#### [Required work]
The material below holds pictures; leave them out and reproduce exactly the lines from the one with "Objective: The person" through the one with "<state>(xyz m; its", inclusive.
[Exercise material]
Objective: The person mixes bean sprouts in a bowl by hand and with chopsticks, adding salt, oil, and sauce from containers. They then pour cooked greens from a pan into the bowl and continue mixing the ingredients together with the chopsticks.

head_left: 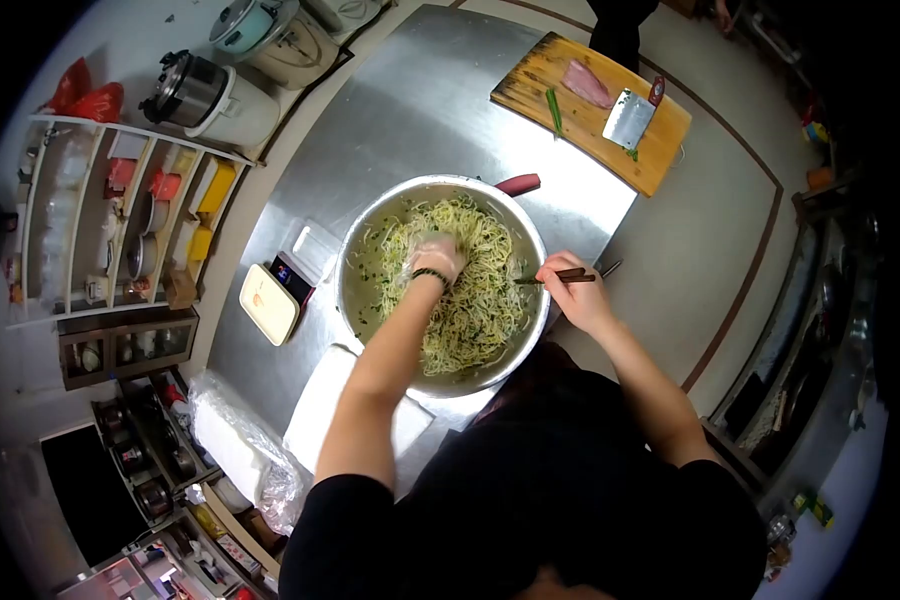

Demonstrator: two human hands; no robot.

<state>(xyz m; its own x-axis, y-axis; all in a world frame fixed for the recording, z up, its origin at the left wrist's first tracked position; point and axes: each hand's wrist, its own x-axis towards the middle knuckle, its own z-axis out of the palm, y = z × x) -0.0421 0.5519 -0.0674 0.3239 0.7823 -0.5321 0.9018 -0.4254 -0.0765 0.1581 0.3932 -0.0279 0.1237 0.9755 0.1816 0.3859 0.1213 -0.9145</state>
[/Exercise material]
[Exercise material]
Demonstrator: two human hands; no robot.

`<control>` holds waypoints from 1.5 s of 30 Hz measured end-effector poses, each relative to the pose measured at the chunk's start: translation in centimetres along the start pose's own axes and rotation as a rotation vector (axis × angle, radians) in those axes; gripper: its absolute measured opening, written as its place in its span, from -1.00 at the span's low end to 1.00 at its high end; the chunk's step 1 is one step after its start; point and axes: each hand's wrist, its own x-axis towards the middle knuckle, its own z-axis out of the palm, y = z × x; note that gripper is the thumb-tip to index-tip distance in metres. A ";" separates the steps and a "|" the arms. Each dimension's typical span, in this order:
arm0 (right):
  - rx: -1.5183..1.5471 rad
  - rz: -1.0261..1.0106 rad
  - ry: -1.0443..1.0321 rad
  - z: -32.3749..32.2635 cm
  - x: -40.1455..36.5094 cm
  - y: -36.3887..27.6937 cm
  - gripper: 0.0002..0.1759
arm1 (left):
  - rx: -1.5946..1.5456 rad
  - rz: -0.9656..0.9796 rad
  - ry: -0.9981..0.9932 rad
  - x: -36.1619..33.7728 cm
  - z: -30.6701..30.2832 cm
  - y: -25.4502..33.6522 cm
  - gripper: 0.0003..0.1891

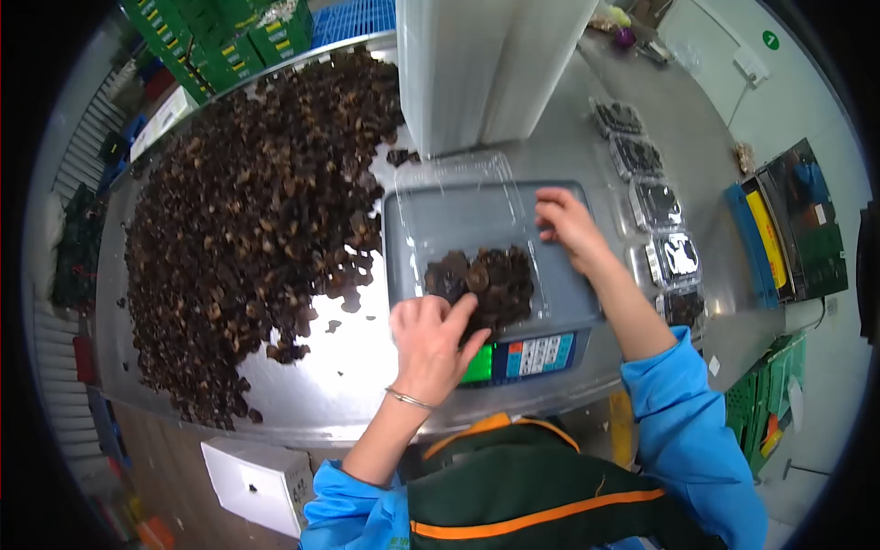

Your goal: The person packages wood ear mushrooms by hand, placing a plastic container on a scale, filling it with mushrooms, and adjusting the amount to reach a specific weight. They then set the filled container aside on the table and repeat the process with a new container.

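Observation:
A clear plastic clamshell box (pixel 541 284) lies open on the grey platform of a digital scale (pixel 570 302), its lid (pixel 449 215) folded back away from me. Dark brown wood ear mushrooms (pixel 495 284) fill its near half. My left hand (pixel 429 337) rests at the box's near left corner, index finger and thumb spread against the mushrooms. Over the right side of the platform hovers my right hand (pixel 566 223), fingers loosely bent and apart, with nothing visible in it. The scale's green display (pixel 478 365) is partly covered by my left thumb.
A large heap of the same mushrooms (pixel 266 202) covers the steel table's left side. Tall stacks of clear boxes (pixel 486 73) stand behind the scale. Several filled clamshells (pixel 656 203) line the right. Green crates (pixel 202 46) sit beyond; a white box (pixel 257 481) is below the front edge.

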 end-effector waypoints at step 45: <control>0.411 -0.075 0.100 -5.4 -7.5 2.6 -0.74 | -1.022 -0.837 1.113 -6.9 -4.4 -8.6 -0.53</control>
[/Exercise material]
#### [Problem solution]
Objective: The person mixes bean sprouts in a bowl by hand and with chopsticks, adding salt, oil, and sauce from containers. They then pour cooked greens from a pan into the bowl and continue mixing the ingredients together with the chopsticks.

head_left: 

Demonstrator: two human hands; no robot.

<state>(xyz m; its own x-axis, y-axis; all in a world frame fixed for the recording, z up, its origin at the left wrist's first tracked position; point and axes: each hand's wrist, its own x-axis towards the middle knuckle, its own z-axis out of the palm, y = z × x) -0.0421 0.5519 -0.0674 0.3239 0.7823 -0.5321 0.9018 -0.4254 -0.0765 0.1581 0.3932 -0.0279 0.1237 0.9755 0.1816 0.3859 0.1213 -0.9145</state>

That wraps up the answer.